------ DATA EXCERPTS
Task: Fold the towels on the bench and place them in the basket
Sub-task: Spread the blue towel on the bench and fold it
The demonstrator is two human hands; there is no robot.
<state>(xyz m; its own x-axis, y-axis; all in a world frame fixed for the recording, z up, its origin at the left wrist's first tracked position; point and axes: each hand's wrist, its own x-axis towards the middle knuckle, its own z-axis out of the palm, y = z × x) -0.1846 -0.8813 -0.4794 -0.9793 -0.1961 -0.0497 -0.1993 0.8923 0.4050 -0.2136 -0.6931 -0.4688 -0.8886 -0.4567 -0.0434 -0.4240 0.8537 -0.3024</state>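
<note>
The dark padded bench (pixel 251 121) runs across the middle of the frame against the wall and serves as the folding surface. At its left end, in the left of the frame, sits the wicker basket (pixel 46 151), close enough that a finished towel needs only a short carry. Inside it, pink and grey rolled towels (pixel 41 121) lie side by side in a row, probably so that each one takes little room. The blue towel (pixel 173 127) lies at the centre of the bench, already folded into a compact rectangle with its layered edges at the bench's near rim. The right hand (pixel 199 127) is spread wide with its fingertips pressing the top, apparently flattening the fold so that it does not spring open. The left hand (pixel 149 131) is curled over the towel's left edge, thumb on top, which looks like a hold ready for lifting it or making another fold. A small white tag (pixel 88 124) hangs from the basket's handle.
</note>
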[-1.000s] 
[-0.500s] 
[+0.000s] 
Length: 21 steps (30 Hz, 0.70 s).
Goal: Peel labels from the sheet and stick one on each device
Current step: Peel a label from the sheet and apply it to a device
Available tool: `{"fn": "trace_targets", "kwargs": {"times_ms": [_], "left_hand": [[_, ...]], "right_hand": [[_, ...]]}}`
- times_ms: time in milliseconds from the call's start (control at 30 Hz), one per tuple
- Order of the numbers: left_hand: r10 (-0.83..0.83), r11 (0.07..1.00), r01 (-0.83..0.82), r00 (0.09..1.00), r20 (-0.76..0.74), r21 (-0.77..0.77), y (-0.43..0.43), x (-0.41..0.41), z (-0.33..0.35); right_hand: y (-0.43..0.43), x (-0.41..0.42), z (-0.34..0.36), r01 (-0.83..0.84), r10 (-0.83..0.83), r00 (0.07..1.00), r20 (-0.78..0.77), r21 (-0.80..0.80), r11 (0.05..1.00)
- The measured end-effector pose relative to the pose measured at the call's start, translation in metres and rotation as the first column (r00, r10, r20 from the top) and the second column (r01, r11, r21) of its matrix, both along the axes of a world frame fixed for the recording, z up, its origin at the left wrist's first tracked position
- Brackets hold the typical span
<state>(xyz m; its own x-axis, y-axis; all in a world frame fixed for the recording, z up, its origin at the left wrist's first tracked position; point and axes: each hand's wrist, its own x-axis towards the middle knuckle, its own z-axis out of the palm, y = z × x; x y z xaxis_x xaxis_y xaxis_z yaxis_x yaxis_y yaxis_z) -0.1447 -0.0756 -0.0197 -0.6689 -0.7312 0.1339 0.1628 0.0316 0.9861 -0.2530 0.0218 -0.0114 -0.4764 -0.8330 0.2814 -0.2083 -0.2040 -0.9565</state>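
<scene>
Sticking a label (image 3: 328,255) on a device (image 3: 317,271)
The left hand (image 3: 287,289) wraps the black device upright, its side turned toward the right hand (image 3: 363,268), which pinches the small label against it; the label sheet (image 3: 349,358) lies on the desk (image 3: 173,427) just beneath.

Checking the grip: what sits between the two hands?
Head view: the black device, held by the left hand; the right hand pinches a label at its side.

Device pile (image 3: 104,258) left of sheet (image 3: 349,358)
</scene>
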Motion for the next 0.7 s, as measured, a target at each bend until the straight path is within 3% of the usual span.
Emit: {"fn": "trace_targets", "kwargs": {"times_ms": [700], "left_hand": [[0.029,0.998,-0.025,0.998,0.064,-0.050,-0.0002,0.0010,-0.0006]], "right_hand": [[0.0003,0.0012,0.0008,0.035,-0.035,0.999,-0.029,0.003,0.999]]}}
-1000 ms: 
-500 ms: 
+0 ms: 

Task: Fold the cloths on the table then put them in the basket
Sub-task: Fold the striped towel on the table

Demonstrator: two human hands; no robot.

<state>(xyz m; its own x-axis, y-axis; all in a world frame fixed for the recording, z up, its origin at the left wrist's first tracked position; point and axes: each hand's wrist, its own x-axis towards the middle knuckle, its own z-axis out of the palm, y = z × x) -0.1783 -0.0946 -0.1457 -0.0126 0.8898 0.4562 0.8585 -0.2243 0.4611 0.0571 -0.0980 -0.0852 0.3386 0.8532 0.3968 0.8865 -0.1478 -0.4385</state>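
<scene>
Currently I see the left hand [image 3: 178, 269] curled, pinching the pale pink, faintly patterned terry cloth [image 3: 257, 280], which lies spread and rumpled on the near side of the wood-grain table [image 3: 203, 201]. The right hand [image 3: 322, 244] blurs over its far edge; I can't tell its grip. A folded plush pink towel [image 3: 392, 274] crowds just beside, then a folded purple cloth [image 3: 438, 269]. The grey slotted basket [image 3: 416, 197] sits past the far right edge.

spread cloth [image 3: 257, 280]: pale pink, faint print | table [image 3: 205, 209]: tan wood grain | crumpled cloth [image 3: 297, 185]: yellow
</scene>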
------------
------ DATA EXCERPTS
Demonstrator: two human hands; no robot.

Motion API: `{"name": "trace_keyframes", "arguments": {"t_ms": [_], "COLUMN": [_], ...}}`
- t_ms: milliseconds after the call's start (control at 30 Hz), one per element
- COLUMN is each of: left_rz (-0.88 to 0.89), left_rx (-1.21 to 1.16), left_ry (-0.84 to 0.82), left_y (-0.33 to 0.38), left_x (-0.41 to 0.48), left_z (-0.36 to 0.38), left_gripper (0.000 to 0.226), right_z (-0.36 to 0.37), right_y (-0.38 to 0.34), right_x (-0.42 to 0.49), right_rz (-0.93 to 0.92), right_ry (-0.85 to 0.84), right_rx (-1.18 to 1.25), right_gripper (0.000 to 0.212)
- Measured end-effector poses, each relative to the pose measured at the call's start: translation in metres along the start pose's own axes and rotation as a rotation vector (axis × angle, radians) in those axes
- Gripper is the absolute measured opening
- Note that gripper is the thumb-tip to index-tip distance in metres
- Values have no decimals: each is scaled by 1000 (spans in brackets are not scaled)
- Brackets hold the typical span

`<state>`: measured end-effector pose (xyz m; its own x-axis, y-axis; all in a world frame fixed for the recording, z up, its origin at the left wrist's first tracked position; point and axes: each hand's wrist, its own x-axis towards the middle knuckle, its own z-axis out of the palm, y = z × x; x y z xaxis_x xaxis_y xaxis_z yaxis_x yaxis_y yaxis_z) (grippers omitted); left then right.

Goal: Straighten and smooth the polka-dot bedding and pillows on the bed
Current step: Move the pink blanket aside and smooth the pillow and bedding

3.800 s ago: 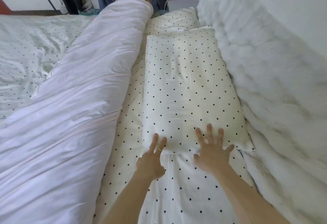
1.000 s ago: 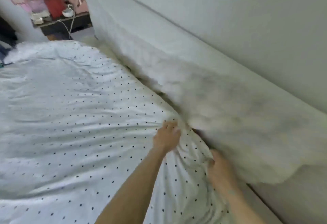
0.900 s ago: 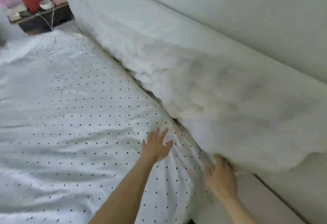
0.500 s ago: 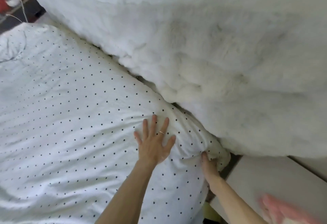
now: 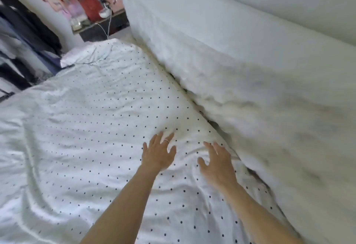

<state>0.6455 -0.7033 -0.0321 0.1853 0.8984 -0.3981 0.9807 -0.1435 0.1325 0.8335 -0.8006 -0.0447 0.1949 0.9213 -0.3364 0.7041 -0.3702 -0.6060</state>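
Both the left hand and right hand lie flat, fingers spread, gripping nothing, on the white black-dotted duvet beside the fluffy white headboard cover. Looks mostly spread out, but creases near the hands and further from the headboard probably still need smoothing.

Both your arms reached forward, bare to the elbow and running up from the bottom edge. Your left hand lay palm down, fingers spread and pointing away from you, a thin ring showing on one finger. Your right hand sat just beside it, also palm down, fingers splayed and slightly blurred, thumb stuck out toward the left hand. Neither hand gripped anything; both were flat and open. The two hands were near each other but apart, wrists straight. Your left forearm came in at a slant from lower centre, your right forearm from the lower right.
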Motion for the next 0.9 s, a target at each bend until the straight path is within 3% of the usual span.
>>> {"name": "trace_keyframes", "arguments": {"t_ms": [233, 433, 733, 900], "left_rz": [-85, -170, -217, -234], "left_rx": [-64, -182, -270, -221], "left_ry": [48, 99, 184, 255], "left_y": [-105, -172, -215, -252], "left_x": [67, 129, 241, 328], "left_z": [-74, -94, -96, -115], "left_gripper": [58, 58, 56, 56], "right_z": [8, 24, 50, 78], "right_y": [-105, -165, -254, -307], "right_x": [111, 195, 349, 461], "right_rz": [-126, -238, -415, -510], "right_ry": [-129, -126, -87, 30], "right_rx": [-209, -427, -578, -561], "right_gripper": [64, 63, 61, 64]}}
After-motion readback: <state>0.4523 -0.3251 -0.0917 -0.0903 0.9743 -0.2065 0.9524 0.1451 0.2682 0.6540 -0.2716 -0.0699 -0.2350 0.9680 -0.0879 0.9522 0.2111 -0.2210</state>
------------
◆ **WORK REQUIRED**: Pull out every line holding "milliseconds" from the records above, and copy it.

◆ **ANSWER**:
- times_ms: time in milliseconds from the call's start (control at 30 Hz), one per tuple
- t_ms: milliseconds after the call's start (control at 30 Hz), one per element

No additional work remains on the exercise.